EXERCISE REQUIREMENTS
Every line holding the word "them" should be copied from the material.

DATA EXTRACT
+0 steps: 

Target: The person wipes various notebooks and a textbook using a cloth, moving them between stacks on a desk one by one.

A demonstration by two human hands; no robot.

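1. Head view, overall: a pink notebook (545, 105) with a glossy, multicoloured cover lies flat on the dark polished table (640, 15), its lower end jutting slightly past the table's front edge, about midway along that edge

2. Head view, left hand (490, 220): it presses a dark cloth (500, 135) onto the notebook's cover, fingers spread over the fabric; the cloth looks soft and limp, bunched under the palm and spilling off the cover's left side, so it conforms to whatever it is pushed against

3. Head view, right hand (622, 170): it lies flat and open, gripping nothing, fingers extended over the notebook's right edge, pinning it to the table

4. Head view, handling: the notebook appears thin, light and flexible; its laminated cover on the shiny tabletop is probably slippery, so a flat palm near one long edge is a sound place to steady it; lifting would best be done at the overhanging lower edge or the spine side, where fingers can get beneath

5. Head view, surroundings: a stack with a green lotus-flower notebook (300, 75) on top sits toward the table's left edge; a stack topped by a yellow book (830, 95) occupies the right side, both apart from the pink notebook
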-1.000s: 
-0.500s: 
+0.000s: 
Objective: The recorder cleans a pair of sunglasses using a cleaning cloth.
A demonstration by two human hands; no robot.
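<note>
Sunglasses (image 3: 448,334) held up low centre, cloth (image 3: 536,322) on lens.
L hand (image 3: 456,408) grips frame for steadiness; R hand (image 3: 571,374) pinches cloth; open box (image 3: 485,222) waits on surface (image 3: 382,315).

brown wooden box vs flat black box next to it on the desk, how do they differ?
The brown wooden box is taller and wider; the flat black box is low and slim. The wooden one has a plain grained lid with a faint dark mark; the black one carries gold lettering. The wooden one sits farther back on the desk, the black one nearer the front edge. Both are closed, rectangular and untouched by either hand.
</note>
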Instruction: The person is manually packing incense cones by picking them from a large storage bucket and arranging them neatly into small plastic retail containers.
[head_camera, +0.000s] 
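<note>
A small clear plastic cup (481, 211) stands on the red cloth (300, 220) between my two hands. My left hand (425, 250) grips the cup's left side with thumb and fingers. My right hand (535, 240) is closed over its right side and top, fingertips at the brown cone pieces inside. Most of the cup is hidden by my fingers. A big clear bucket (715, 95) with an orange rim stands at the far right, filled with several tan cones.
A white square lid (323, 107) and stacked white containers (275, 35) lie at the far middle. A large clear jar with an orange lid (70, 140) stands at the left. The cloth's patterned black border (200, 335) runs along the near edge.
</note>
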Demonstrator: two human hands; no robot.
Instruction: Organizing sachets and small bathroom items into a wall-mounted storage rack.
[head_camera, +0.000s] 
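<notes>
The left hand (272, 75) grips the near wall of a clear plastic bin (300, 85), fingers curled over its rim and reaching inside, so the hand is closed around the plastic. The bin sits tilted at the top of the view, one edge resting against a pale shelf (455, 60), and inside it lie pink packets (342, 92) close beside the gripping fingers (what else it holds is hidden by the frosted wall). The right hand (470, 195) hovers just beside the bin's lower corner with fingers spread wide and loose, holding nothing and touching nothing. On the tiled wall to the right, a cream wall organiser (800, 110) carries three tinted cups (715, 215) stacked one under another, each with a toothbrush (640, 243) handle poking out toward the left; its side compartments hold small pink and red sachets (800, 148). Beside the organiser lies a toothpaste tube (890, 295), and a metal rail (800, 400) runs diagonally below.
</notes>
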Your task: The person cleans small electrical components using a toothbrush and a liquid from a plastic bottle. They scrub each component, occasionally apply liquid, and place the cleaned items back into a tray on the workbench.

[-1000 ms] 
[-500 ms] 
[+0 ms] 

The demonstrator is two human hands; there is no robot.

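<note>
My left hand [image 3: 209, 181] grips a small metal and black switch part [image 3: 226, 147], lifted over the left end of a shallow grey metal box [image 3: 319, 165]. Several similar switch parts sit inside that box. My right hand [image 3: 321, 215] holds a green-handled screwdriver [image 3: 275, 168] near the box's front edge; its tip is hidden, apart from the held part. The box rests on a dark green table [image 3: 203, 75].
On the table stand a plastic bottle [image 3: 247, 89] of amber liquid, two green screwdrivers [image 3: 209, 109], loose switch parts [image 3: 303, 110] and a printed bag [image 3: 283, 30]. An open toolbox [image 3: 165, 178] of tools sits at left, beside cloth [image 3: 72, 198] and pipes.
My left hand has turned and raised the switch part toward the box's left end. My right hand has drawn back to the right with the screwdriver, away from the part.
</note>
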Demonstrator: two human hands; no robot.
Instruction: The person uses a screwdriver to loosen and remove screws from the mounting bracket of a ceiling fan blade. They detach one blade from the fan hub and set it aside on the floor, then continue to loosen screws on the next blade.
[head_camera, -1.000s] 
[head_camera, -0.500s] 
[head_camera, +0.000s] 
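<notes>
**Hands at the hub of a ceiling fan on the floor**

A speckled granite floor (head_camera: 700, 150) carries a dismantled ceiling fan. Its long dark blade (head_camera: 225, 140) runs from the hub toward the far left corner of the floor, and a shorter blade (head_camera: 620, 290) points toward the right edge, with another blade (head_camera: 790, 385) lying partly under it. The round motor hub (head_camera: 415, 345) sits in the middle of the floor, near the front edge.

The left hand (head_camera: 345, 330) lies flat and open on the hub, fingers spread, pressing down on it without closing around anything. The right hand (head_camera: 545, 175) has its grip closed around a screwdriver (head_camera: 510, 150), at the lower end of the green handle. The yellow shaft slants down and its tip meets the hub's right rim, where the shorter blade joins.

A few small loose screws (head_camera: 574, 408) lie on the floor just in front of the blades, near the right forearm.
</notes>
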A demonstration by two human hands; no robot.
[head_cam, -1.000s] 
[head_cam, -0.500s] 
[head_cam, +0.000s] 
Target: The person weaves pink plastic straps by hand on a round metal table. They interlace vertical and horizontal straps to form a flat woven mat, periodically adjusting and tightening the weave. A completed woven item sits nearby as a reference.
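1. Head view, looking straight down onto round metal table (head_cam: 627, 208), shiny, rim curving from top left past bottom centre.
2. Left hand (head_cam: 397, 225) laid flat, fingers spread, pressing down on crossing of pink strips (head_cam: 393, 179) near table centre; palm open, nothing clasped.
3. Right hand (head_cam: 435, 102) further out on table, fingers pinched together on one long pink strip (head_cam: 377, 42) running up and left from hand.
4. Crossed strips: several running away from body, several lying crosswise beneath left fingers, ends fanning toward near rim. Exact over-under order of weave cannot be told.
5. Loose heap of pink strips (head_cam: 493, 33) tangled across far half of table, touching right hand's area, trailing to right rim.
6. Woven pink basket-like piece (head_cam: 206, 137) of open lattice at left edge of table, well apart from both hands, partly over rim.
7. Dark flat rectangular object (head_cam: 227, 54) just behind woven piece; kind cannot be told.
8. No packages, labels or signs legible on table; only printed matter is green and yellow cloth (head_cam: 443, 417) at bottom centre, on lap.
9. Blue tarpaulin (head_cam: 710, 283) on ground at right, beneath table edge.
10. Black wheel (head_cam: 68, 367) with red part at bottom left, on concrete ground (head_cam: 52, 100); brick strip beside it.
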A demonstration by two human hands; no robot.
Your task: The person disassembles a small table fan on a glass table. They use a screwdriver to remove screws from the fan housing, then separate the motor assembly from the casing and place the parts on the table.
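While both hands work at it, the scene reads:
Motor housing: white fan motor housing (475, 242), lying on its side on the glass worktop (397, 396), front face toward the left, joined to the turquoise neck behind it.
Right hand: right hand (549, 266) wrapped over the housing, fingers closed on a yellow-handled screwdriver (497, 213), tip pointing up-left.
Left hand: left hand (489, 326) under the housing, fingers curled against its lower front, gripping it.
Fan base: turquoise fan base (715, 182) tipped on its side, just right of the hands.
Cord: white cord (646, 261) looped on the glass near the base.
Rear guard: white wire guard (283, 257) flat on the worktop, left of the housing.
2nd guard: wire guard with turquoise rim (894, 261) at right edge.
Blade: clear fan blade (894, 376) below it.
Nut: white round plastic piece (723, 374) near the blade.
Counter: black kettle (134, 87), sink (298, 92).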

WRITTEN ANSWER
Target: The person wipes various notebooks and a textbook using a cloth, moving them between stacks on a desk one by one.
Instruction: The person is manually packing incense cones by picking them from a large storage bucket and arranging them neatly into small plastic retail containers.

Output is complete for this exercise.